Exercise prompt
Restate the listing below with no word altered.

· · ·

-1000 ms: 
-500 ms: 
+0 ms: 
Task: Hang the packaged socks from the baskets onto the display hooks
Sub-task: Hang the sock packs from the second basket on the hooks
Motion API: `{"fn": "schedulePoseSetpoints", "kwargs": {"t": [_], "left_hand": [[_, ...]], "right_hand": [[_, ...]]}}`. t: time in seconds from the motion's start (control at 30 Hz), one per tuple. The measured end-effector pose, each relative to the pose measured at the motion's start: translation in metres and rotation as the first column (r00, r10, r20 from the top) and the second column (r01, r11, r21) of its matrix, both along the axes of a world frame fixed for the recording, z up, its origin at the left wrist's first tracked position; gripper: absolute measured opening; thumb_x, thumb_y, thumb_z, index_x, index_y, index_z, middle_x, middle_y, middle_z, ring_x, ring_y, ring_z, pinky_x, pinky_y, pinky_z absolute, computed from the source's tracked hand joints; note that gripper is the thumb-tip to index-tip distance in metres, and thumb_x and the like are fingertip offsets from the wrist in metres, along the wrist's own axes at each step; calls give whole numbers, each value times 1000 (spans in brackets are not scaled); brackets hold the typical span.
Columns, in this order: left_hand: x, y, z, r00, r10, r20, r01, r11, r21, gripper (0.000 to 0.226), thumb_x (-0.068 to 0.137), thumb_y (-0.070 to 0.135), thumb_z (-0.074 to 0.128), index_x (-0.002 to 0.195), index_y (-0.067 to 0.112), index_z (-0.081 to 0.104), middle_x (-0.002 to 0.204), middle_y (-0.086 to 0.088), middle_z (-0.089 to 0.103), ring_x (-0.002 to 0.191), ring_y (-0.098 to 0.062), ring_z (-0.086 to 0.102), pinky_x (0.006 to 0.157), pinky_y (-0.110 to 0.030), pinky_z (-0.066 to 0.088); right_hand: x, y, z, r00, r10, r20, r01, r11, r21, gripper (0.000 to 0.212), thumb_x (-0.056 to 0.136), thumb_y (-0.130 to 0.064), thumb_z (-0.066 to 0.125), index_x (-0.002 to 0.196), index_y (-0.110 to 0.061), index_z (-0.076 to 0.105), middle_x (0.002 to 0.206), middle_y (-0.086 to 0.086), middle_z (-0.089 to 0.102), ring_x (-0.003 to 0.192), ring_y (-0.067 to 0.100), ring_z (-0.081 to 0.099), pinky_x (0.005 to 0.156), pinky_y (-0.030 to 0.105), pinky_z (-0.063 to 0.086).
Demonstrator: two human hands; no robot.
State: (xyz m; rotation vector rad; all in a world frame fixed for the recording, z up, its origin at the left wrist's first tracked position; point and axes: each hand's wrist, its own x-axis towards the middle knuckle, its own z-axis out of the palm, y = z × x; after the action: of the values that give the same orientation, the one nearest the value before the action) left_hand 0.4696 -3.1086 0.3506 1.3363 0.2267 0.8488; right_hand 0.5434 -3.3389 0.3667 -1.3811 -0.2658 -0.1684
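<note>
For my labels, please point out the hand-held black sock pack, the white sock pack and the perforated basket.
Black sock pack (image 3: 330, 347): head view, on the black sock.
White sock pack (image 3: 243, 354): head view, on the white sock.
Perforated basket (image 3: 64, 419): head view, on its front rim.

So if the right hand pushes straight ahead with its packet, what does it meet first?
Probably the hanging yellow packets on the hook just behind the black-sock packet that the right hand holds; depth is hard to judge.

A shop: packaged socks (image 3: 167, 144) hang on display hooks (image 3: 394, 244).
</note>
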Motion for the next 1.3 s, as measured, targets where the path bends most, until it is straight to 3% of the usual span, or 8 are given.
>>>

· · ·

Answer box
-1000 ms: 
-500 ms: 
+0 ms: 
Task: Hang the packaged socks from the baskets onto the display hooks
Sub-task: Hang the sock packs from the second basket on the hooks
Motion API: `{"fn": "schedulePoseSetpoints", "kwargs": {"t": [_], "left_hand": [[_, ...]], "right_hand": [[_, ...]]}}`. t: time in seconds from the motion's start (control at 30 Hz), one per tuple. The measured end-effector pose, each relative to the pose measured at the motion's start: translation in metres and rotation as the first column (r00, r10, r20 from the top) and the second column (r01, r11, r21) of its matrix, both along the axes of a world frame fixed for the recording, z up, its origin at the left wrist's first tracked position; gripper: absolute measured opening; thumb_x, thumb_y, thumb_z, index_x, index_y, index_z, middle_x, middle_y, middle_z, ring_x, ring_y, ring_z, pinky_x, pinky_y, pinky_z absolute, computed from the source's tracked hand joints; note that gripper is the thumb-tip to index-tip distance in metres, and thumb_x and the like are fingertip offsets from the wrist in metres, along the wrist's own axes at each step; calls give whole numbers, each value times 1000 (spans in brackets are not scaled); brackets hold the typical span.
Columns, in this order: left_hand: x, y, z, r00, r10, r20, r01, r11, r21, gripper (0.000 to 0.226), thumb_x (-0.068 to 0.137), thumb_y (-0.070 to 0.135), thumb_z (-0.074 to 0.128), index_x (-0.002 to 0.195), index_y (-0.067 to 0.112), index_z (-0.081 to 0.104), middle_x (-0.002 to 0.204), middle_y (-0.086 to 0.088), middle_z (-0.089 to 0.103), ring_x (-0.002 to 0.191), ring_y (-0.098 to 0.062), ring_z (-0.086 to 0.102), pinky_x (0.006 to 0.157), pinky_y (-0.110 to 0.030), pinky_z (-0.066 to 0.088); right_hand: x, y, z, r00, r10, r20, r01, r11, r21, gripper (0.000 to 0.212), thumb_x (-0.056 to 0.136), thumb_y (-0.130 to 0.064), thumb_z (-0.066 to 0.125), index_x (-0.002 to 0.196), index_y (-0.110 to 0.061), index_z (-0.076 to 0.105), middle_x (0.002 to 0.206), middle_y (-0.086 to 0.086), middle_z (-0.089 to 0.102), ring_x (-0.003 to 0.192), ring_y (-0.067 to 0.100), ring_z (-0.081 to 0.099), pinky_x (0.005 to 0.156), pinky_y (-0.030 to 0.105), pinky_z (-0.063 to 0.086).
Demonstrator: two human hands; no robot.
State: (xyz m; rotation vector rad; all in a world frame fixed for the recording, z up, its origin at the left wrist's first tracked position; point and axes: each hand's wrist, its own x-axis towards the middle knuckle, its own z-axis out of the palm, y = z × x; after the action: of the values that give the same orientation, the one nearest the value before the action) left_hand 0.4696 -3.1086 0.3506 1.3363 0.2267 0.8488; right_hand 0.5434 -3.3389 0.3667 -1.3811 -0.2658 -0.1684
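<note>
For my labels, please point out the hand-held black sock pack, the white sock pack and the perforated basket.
Black sock pack (image 3: 330, 347): head view, on the black sock.
White sock pack (image 3: 243, 354): head view, on the white sock.
Perforated basket (image 3: 64, 419): head view, on its front rim.

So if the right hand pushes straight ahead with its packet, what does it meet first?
Probably the hanging yellow packets on the hook just behind the black-sock packet that the right hand holds; depth is hard to judge.

A shop: packaged socks (image 3: 167, 144) hang on display hooks (image 3: 394, 244).
</note>
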Motion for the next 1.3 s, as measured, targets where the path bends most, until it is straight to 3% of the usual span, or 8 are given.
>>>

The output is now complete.